**The task**
Of the records that follow, copy only the lines from the line containing "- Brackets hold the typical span" to the line containing "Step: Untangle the", both included, exactly as written.

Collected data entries
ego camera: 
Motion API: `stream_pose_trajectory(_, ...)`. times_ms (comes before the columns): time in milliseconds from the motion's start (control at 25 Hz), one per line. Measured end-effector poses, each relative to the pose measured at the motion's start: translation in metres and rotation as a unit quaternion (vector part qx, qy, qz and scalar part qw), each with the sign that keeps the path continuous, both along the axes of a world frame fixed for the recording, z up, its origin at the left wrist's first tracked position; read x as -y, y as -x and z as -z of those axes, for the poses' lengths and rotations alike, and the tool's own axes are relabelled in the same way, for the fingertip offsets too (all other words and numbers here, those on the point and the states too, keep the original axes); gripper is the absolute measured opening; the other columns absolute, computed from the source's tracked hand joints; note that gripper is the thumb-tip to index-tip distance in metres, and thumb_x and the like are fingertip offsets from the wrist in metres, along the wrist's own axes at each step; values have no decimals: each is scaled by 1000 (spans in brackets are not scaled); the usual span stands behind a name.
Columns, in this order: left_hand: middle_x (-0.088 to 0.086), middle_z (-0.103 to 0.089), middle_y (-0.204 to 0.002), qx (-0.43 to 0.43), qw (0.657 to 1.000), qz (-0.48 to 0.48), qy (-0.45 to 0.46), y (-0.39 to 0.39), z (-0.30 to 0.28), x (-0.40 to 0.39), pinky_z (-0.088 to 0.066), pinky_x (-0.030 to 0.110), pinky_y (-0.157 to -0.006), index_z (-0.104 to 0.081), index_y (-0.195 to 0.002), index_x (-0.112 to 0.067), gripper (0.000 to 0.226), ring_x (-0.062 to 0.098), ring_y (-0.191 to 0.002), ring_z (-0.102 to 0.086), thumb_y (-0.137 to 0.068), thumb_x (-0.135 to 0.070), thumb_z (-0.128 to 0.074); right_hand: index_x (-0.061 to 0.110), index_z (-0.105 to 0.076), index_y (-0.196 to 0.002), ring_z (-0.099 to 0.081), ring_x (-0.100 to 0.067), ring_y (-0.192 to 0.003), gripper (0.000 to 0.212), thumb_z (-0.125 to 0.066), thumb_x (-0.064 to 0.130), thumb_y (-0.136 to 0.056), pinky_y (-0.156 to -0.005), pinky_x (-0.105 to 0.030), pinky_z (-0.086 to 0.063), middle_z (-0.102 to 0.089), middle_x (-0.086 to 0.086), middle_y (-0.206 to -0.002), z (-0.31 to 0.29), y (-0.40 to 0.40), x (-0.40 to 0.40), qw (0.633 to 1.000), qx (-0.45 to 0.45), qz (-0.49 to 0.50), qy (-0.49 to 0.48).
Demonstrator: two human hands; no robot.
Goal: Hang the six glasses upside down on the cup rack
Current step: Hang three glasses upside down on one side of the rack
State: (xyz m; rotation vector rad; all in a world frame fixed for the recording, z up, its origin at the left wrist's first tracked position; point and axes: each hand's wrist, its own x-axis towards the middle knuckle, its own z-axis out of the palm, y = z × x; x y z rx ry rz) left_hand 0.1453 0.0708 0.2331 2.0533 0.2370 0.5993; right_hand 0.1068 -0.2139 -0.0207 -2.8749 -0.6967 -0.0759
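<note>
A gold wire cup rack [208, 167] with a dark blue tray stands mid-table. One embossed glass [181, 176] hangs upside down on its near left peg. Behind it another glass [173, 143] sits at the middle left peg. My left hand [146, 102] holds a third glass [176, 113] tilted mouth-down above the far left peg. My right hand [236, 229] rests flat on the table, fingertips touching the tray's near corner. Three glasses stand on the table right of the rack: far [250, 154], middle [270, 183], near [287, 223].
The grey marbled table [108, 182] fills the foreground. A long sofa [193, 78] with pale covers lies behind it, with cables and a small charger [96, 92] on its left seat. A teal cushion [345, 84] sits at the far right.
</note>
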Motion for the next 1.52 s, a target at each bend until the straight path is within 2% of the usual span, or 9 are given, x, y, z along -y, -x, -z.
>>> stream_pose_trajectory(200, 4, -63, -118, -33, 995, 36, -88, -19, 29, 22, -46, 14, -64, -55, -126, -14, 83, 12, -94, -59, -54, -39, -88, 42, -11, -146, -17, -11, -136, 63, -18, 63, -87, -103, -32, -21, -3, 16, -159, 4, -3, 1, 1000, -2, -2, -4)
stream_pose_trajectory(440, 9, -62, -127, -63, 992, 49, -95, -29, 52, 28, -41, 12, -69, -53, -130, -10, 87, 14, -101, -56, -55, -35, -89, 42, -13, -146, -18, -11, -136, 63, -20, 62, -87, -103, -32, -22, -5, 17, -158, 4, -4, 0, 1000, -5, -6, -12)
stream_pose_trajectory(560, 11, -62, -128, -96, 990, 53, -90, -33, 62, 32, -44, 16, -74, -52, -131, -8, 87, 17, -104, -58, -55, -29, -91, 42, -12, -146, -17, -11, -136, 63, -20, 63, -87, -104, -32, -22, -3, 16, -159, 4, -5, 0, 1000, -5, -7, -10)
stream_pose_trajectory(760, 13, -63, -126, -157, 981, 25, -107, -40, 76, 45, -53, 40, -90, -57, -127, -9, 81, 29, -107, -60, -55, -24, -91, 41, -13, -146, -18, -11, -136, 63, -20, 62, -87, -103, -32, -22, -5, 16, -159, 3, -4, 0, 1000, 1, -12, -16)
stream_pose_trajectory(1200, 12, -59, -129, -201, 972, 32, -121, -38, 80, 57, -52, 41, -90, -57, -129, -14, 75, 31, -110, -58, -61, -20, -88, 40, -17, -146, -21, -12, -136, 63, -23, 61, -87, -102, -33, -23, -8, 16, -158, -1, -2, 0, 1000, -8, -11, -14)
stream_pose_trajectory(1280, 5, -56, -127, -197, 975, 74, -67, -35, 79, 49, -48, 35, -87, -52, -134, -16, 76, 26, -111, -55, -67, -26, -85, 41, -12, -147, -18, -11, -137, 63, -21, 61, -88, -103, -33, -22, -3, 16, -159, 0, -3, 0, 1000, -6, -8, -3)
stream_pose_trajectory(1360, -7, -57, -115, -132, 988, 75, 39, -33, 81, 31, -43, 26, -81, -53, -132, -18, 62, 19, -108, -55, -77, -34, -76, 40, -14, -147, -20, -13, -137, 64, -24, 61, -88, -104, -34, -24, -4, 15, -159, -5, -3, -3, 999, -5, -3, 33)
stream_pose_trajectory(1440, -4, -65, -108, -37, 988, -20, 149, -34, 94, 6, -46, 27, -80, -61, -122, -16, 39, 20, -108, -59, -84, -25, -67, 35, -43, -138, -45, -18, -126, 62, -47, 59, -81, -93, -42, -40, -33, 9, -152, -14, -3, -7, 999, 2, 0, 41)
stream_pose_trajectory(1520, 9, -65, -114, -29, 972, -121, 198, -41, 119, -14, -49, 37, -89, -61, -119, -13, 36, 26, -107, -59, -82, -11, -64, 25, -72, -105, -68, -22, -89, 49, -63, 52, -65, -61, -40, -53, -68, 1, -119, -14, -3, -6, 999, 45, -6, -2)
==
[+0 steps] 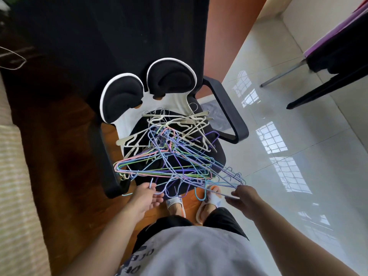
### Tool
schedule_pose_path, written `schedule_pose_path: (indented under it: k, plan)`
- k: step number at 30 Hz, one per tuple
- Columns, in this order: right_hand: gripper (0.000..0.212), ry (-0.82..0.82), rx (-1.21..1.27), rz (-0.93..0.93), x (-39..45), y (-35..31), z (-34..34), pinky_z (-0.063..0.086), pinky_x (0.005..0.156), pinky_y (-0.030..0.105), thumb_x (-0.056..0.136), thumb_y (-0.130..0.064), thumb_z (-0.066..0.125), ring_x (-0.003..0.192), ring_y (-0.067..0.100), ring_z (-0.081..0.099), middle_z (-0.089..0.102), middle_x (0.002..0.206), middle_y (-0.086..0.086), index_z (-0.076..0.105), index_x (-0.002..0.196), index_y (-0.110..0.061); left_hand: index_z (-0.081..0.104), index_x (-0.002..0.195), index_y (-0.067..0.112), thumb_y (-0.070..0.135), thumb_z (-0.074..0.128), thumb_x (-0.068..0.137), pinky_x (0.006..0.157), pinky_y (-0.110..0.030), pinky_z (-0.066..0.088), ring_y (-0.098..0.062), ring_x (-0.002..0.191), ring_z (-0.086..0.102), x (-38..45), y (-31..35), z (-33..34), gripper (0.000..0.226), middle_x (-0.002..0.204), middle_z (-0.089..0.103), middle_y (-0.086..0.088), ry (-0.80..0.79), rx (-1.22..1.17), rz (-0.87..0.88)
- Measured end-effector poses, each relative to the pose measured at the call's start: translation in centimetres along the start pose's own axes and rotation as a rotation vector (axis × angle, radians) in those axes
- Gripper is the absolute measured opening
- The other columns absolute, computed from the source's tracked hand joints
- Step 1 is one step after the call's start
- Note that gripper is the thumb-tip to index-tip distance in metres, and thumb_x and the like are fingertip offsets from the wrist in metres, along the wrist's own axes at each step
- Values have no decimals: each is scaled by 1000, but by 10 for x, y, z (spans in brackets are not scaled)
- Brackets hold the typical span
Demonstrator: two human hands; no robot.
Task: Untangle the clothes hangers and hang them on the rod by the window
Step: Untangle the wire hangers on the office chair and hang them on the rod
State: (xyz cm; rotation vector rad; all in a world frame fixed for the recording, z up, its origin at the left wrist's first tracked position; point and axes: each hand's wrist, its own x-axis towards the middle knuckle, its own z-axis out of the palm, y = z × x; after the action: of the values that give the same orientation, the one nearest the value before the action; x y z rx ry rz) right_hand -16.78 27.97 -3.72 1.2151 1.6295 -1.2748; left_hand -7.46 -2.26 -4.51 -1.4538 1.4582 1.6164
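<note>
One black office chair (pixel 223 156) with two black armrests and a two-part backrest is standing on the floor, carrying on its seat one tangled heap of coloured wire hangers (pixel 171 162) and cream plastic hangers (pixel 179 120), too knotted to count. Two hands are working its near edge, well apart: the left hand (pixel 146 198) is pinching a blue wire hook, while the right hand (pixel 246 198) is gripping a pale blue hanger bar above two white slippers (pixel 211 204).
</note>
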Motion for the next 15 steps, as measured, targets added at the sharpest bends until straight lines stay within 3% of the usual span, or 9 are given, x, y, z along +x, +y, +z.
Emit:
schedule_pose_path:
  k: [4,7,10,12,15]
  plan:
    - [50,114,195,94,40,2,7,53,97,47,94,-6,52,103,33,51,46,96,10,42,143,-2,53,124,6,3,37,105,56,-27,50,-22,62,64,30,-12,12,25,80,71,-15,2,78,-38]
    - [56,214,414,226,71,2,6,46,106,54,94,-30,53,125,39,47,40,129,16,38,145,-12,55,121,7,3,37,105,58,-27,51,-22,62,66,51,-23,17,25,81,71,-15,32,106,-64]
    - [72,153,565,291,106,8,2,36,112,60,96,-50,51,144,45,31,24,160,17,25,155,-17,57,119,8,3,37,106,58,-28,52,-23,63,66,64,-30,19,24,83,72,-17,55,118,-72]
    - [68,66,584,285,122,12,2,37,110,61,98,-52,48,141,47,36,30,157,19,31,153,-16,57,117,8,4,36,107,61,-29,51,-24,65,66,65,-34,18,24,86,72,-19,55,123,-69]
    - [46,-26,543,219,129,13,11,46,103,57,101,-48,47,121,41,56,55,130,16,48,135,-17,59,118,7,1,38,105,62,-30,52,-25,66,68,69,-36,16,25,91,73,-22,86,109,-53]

**Result of the exercise**
- Brackets hold the typical span
Demonstrator: two human hands; no robot.
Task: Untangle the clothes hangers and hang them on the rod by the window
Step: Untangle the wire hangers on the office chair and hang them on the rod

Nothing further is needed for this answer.